Reliability Assurance for Deep Neural Network Architectures Against Numerical Defects
This addresses reliability issues for DNN-based systems, which are critical for safe deployment, but it is an incremental improvement over existing methods.
The paper tackles the problem of numerical defects in deep neural networks (DNNs) by proposing the RANUM approach for detection, confirmation, and fixing, showing it outperforms state-of-the-art methods on 63 real-world DNN benchmarks and generates fixes equivalent or better than human fixes in 37 out of 40 cases.

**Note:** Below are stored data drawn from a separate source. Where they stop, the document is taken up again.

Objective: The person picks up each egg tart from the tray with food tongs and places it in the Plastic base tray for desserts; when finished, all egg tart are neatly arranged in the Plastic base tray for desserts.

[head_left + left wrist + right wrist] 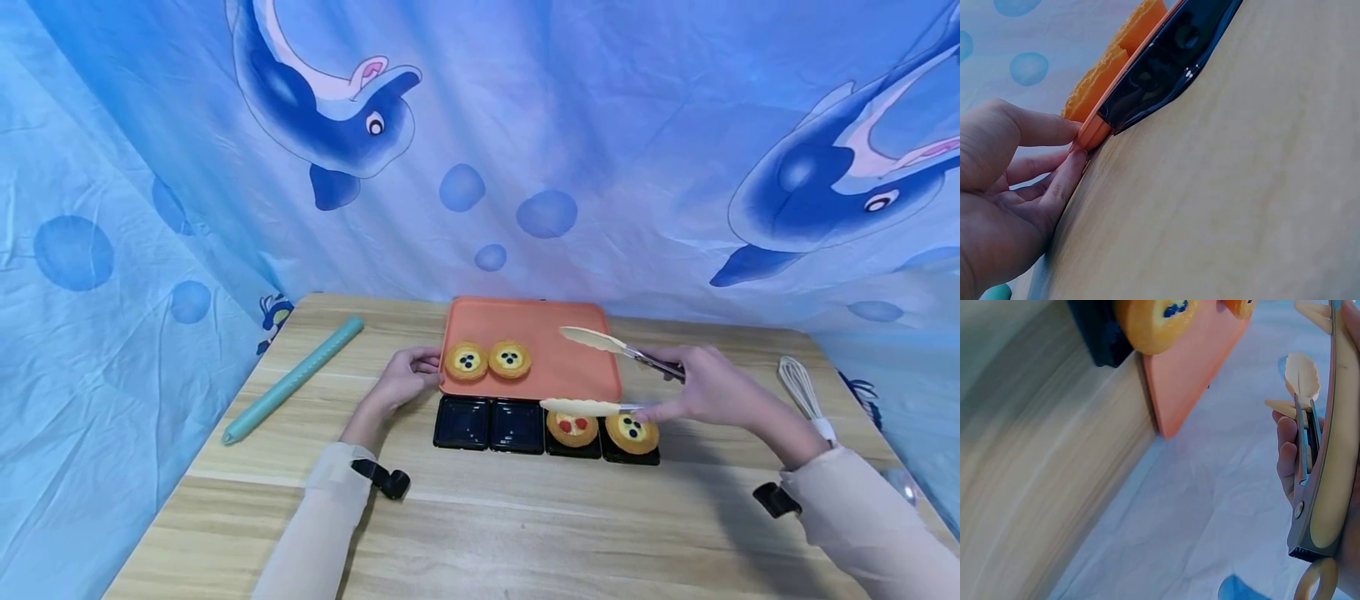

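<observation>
My left hand (408, 379) pinches the left edge of an orange tray (573, 367) between thumb and fingers, as the left wrist view shows. Two egg tarts (467, 361) topped with dark berries sit side by side on the tray's left half. My right hand (708, 387) holds food tongs (633, 353) with cream-coloured tips spread wide apart. Below the tray stands a row of black square dishes (462, 422). A tart with red pieces (572, 430) lies in the third dish, under the lower tong tip. The rightmost dish holds a dark-berry tart (632, 434), partly covered by my thumb and the tongs.
A teal rolling pin (292, 381) lies slanted on the left of the wooden table (480, 525). At the right edge lies a whisk (802, 387), with a shiny metal object (902, 485) partly behind my sleeve. A blue dolphin-print curtain (480, 150) hangs behind the table.
</observation>
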Demonstrator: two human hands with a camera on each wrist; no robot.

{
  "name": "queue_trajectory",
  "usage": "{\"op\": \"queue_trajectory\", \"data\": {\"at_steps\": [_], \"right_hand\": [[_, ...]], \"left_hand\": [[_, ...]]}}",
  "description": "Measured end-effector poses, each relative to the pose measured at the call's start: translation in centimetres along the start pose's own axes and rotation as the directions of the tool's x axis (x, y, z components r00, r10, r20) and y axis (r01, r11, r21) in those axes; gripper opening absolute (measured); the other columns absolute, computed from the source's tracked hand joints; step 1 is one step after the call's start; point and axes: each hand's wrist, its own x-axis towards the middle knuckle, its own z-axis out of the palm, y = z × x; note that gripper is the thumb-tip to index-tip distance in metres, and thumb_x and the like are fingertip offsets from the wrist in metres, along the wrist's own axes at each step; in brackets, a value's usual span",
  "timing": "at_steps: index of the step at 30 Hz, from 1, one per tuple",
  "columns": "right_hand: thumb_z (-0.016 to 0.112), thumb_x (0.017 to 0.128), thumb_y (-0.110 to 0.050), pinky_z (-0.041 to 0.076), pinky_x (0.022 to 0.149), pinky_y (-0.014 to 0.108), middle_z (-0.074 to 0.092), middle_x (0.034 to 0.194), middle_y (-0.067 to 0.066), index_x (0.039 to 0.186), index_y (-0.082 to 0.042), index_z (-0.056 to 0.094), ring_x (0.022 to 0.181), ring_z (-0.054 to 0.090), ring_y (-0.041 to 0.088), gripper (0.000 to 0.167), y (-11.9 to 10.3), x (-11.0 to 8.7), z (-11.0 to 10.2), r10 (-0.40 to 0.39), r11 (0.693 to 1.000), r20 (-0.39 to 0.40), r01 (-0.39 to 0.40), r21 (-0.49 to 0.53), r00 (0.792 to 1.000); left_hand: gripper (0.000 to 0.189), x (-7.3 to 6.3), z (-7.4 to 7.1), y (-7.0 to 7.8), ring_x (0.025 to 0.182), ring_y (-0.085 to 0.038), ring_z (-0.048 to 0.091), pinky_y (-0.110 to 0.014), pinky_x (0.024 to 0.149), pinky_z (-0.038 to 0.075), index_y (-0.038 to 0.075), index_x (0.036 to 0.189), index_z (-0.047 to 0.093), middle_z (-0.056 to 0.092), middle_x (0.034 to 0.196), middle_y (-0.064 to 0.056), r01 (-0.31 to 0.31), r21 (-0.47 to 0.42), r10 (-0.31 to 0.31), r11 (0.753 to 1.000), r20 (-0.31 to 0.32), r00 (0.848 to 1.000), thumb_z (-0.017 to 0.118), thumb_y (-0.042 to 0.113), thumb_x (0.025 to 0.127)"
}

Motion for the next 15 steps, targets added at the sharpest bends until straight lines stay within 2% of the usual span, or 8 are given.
{"op": "queue_trajectory", "data": {"at_steps": [2, 3, 5, 6, 7, 10, 15], "right_hand": [[0.087, 0.067, -0.056, 0.046, 0.063, 0.035, 0.071, 0.101, 0.016, 0.138, 0.001, 0.057, 0.052, 0.037, 0.006, 0.097, -0.2, 0.9, 0.1, 0.013, 1.000, 0.017, -0.013, 0.007, 1.000], [0.086, 0.067, -0.057, 0.043, 0.059, 0.034, 0.070, 0.090, 0.013, 0.139, 0.000, 0.055, 0.048, 0.028, 0.007, 0.097, -0.3, 1.4, 0.3, 0.022, 1.000, 0.030, -0.023, 0.017, 0.999], [0.085, 0.067, -0.060, 0.038, 0.052, 0.030, 0.056, 0.064, 0.001, 0.142, -0.002, 0.053, 0.045, 0.020, 0.006, 0.100, -0.5, 2.5, 0.6, 0.043, 0.999, 0.054, -0.044, 0.030, 0.998], [0.084, 0.067, -0.061, 0.035, 0.049, 0.030, 0.047, 0.060, -0.003, 0.143, -0.003, 0.053, 0.044, 0.017, 0.006, 0.101, -0.6, 3.0, 0.8, 0.055, 0.997, 0.068, -0.058, 0.041, 0.996], [0.085, 0.067, -0.060, 0.034, 0.048, 0.030, 0.041, 0.058, -0.005, 0.144, -0.003, 0.052, 0.043, 0.016, 0.007, 0.101, -0.7, 3.5, 1.0, 0.063, 0.996, 0.080, -0.067, 0.054, 0.995], [0.085, 0.066, -0.060, 0.037, 0.053, 0.031, 0.043, 0.060, -0.003, 0.143, -0.004, 0.053, 0.045, 0.019, 0.008, 0.100, -0.9, 5.1, 1.8, 0.049, 0.995, 0.092, -0.057, 0.081, 0.995], [0.088, 0.068, -0.051, 0.038, 0.052, 0.031, 0.043, 0.058, -0.005, 0.141, -0.002, 0.054, 0.045, 0.024, 0.008, 0.095, -0.7, 7.1, 3.1, 0.014, 0.994, 0.107, -0.026, 0.105, 0.994]], "left_hand": [[0.048, -0.1, 0.0, 0.0, 0.100, -0.028, 0.059, -0.029, 0.082, 0.051, -0.009, 0.134, 0.054, 0.059, 0.113, -0.020, -0.004, -0.003, 0.004, 1.000, -0.001, 1.000, 0.068, -0.005, 0.088], [0.048, -0.1, 0.0, 0.0, 0.100, -0.029, 0.059, -0.028, 0.082, 0.051, -0.009, 0.134, 0.054, 0.059, 0.113, -0.021, -0.008, -0.004, 0.008, 1.000, 0.000, 1.000, 0.068, -0.005, 0.088], [0.048, -0.2, 0.0, 0.0, 0.101, -0.029, 0.059, -0.028, 0.083, 0.051, -0.009, 0.133, 0.054, 0.059, 0.114, -0.021, -0.008, -0.006, 0.008, 1.000, -0.001, 1.000, 0.068, -0.005, 0.088], [0.048, -0.2, 0.0, 0.1, 0.101, -0.030, 0.058, -0.029, 0.083, 0.051, -0.008, 0.133, 0.055, 0.059, 0.114, -0.021, -0.002, -0.009, 0.002, 1.000, -0.003, 1.000, 0.068, -0.005, 0.088], [0.048, -0.2, 0.0, 0.0, 0.101, -0.030, 0.059, -0.030, 0.084, 0.051, -0.008, 0.133, 0.055, 0.059, 0.114, -0.022, -0.004, -0.007, 0.004, 1.000, -0.003, 1.000, 0.068, -0.005, 0.088], [0.048, -0.1, -0.1, -0.2, 0.102, -0.030, 0.059, -0.030, 0.084, 0.051, -0.008, 0.133, 0.055, 0.059, 0.115, -0.021, -0.005, 0.004, 0.005, 1.000, -0.001, 1.000, 0.068, -0.004, 0.088], [0.046, 0.0, 0.0, -0.1, 0.102, -0.029, 0.059, -0.031, 0.084, 0.050, -0.007, 0.133, 0.056, 0.060, 0.115, -0.020, -0.006, 0.014, 0.006, 1.000, -0.004, 1.000, 0.069, -0.003, 0.089]]}}
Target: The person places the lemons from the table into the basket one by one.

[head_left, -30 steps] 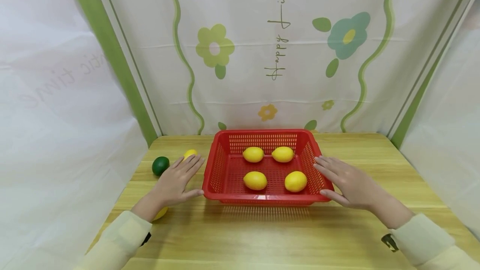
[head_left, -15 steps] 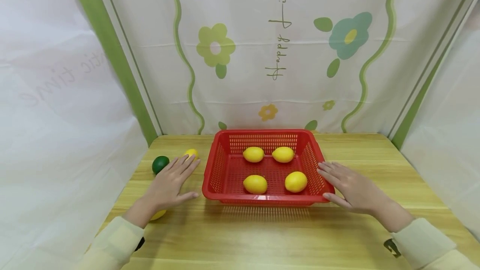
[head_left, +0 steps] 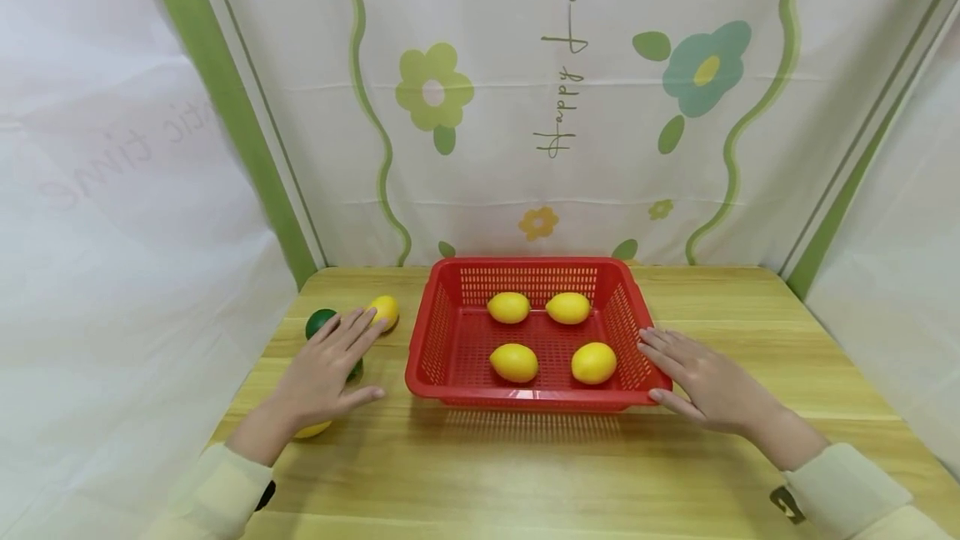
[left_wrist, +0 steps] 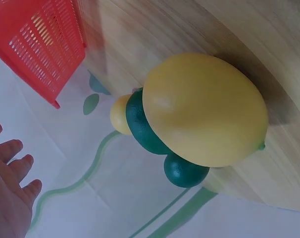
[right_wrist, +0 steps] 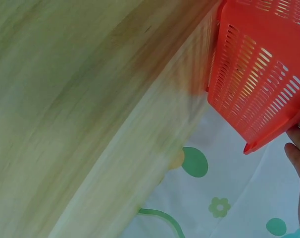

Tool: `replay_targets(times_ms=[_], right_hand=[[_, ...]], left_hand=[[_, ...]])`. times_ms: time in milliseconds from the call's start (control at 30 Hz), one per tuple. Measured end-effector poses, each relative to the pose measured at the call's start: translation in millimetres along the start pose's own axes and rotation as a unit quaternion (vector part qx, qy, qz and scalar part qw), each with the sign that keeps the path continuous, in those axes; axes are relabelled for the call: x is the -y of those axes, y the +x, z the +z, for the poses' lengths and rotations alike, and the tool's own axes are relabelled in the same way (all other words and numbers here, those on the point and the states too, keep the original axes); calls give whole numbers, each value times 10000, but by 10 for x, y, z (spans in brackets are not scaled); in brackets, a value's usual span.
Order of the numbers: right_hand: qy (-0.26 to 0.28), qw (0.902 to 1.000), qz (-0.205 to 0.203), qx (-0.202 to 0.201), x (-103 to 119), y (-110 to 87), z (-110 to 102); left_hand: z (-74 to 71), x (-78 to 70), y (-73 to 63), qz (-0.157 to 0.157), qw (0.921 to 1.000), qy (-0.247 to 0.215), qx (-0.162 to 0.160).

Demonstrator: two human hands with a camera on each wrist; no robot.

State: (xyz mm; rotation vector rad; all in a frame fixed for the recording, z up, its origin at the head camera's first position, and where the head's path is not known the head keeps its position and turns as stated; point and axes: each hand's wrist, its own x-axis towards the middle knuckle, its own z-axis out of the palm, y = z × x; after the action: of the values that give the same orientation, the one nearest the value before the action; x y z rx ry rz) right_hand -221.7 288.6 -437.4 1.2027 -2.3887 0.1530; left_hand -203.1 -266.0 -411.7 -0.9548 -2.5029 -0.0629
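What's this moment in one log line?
left hand: empty, near limes | right hand: at basket side | contents: four lemons

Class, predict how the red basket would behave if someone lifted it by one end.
The red basket would probably stay stiff, since it stands straight-sided. It is likely light for its size, being perforated. The four lemons inside would probably roll if it tilted, being rounded.

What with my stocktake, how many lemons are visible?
6 lemons: four in the red basket (two back, two front), one beyond the left hand, one partly hidden behind it.
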Motion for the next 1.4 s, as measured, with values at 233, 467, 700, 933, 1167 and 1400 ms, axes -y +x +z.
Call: replay_targets(times_ms=[233, 467, 700, 933, 1167, 1400], right_hand=[[17, 10000, 22, -51, -2, -14, 21], [15, 9999, -23, -98, -11, -23, 44], [-21, 9999, -65, -102, -15, -26, 45], [-22, 9999, -67, -76, -19, -27, 51], [3, 10000, -6, -30, -22, -34, 51], [57, 10000, -5, -57, -22, -38, 56]], left_hand=[[-46, 28, -76, -86, 9999, 129, -13], [-80, 32, -124, -128, 9999, 115, -7], [-102, 32, -190, -240, 9996, 121, 48], [-124, 57, -294, -354, 9992, 206, 11], [-176, 90, -411, -508, 9985, 221, -15], [-228, 125, -510, -696, 9974, 160, -135]])
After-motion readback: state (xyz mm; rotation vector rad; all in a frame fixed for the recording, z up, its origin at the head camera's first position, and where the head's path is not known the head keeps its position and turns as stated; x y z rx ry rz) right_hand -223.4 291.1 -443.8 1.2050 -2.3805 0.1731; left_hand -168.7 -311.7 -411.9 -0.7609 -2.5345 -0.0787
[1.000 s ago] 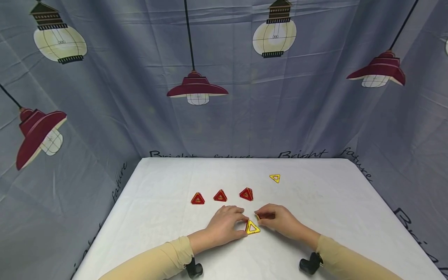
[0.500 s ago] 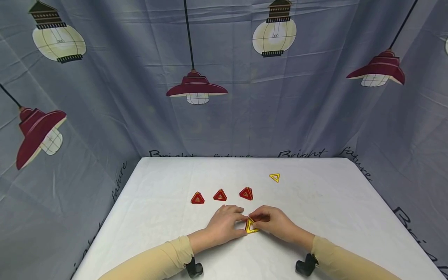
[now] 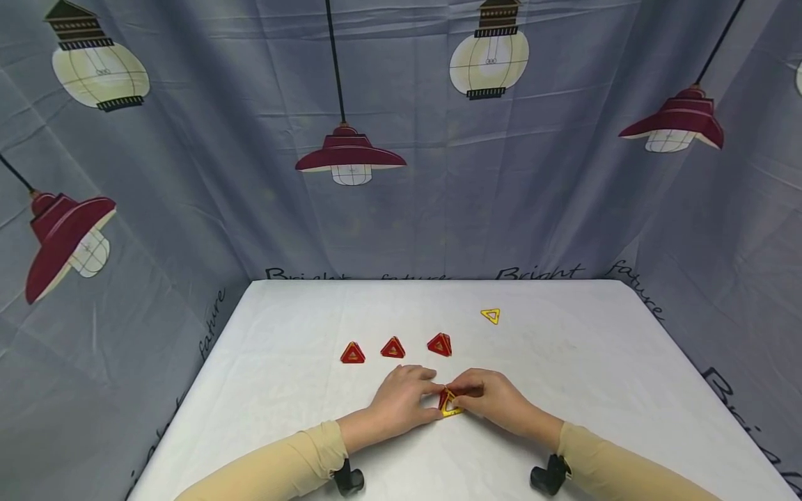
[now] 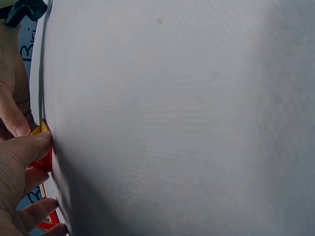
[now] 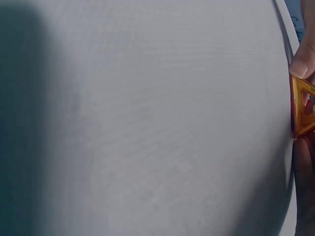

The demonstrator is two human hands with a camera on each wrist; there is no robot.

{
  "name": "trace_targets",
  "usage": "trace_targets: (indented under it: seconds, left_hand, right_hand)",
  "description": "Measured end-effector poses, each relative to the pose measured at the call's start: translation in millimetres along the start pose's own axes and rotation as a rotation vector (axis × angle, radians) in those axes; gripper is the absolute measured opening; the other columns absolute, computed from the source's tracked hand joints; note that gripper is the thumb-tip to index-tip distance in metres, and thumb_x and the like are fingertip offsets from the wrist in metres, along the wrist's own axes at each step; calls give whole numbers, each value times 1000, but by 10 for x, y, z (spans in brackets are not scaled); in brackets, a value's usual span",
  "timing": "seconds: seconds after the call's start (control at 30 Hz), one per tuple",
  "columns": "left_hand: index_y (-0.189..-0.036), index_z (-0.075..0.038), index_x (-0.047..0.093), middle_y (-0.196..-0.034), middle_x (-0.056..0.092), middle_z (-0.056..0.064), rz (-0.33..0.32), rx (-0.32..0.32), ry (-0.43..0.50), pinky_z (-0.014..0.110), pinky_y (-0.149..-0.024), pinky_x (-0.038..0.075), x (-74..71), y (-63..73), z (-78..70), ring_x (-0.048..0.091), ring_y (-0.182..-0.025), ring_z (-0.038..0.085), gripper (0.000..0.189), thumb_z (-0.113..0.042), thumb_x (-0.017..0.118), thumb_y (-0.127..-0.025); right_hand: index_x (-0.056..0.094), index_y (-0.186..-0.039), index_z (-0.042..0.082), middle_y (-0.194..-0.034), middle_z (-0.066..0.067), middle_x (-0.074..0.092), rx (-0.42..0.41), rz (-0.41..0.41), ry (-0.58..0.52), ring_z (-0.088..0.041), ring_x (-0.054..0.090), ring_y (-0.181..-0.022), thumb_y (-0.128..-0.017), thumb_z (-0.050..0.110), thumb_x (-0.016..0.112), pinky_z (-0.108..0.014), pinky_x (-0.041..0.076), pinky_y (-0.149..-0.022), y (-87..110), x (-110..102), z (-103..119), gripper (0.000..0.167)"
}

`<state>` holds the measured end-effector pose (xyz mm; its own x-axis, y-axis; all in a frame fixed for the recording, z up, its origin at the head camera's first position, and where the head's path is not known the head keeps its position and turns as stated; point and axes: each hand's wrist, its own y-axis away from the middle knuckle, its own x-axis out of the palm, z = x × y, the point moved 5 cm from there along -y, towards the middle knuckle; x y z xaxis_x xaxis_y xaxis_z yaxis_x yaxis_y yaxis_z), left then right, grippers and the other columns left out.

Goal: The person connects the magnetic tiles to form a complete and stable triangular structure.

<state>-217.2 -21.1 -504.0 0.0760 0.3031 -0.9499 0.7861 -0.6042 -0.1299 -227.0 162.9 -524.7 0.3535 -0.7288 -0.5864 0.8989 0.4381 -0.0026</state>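
Near the middle of the table's front part, a small pyramid of red and yellow triangle tiles (image 3: 448, 406) stands between both hands. My left hand (image 3: 402, 400) holds it from the left, thumb low and index finger at the upper edge. From the right, my right hand (image 3: 498, 396) pinches a yellow triangle tile against the pyramid's top; the fingers hide most of that tile. In the right wrist view the pyramid's yellow face (image 5: 298, 109) shows between the fingertips. The left wrist view shows a thumb over its red side (image 4: 47, 160).
Behind the hands stand three red triangle pyramids, at left (image 3: 353, 353), middle (image 3: 392, 348) and right (image 3: 440, 344). A single yellow triangle tile (image 3: 491, 316) lies farther back. The white tabletop (image 3: 301, 313) ends against a grey patterned curtain (image 3: 401, 223).
My right hand has moved left, bringing its yellow tile from beside the pyramid onto its top. The pyramid has leaned its yellow face up slightly; my left hand has stayed in place.
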Motion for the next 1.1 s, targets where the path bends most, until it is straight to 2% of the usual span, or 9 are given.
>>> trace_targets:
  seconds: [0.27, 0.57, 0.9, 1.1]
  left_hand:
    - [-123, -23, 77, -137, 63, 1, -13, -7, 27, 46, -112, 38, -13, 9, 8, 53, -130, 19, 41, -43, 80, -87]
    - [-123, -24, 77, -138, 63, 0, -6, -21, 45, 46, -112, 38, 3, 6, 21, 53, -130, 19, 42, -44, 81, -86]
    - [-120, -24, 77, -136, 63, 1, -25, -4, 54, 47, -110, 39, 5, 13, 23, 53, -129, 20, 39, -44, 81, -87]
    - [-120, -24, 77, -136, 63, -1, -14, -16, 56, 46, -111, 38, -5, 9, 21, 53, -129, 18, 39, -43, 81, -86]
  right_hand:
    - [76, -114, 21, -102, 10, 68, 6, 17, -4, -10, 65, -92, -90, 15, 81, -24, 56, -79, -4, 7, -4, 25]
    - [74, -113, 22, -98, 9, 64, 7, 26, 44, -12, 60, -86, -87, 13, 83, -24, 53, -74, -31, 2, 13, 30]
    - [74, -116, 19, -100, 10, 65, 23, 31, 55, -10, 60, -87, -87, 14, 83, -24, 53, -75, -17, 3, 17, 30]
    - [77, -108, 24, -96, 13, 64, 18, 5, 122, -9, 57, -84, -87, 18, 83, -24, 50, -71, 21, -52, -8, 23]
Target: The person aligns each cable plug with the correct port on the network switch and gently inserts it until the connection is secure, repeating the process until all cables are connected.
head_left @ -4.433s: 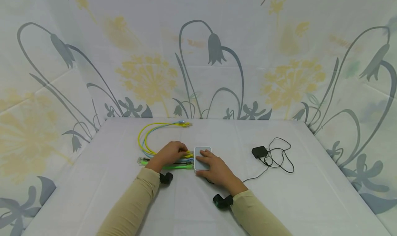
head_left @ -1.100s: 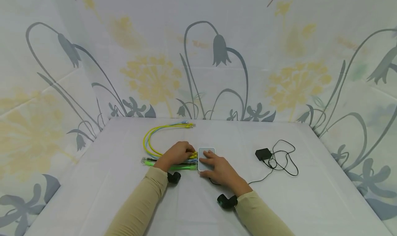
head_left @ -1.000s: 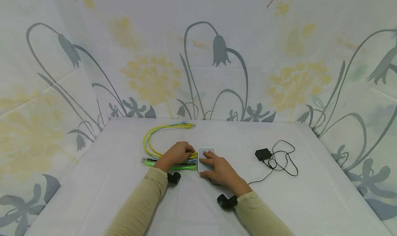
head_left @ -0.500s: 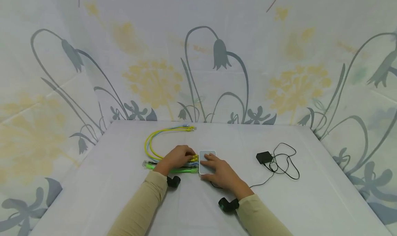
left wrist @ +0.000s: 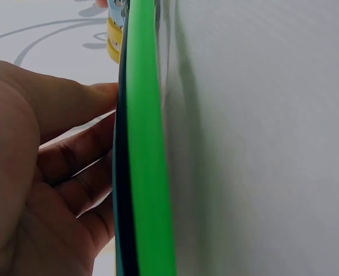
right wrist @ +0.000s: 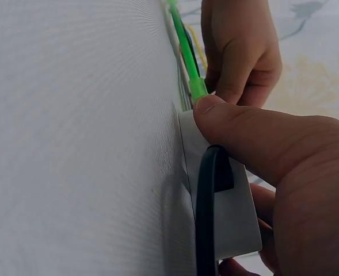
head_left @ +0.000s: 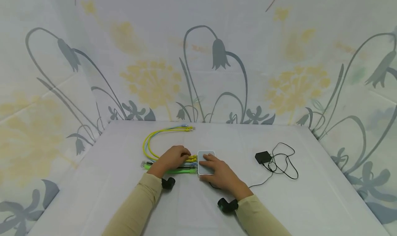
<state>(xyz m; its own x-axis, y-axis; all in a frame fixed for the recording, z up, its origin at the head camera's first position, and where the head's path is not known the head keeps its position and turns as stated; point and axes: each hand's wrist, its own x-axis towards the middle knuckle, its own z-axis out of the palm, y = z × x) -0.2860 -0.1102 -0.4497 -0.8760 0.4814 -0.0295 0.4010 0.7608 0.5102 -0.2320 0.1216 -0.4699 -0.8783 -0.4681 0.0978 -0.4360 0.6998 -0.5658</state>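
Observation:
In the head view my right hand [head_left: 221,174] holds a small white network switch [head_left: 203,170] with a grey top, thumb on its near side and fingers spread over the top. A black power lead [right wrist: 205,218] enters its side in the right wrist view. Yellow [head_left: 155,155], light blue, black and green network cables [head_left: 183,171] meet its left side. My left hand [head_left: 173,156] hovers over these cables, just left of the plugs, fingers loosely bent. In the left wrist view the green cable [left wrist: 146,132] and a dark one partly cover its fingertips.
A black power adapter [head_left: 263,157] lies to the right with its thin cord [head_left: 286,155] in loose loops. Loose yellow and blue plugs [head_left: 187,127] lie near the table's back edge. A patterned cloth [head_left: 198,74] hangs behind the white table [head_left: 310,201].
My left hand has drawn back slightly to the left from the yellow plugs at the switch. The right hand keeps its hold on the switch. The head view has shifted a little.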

With the widespread deployment of deep neural networks (DNNs), ensuring the reliability of DNN-based systems is of great importance. Serious reliability issues such as system failures can be caused by numerical defects, one of the most frequent defects in DNNs. To assure high reliability against numerical defects, in this paper, we propose the RANUM approach including novel techniques for three reliability assurance tasks: detection of potential numerical defects, confirmation of potential-defect feasibility, and suggestion of defect fixes. To the best of our knowledge, RANUM is the first approach that confirms potential-defect feasibility with failure-exhibiting tests and suggests fixes automatically. Extensive experiments on the benchmarks of 63 real-world DNN architectures show that RANUM outperforms state-of-the-art approaches across the three reliability assurance tasks. In addition, when the RANUM-generated fixes are compared with developers' fixes on open-source projects, in 37 out of 40 cases, RANUM-generated fixes are equivalent to or even better than human fixes.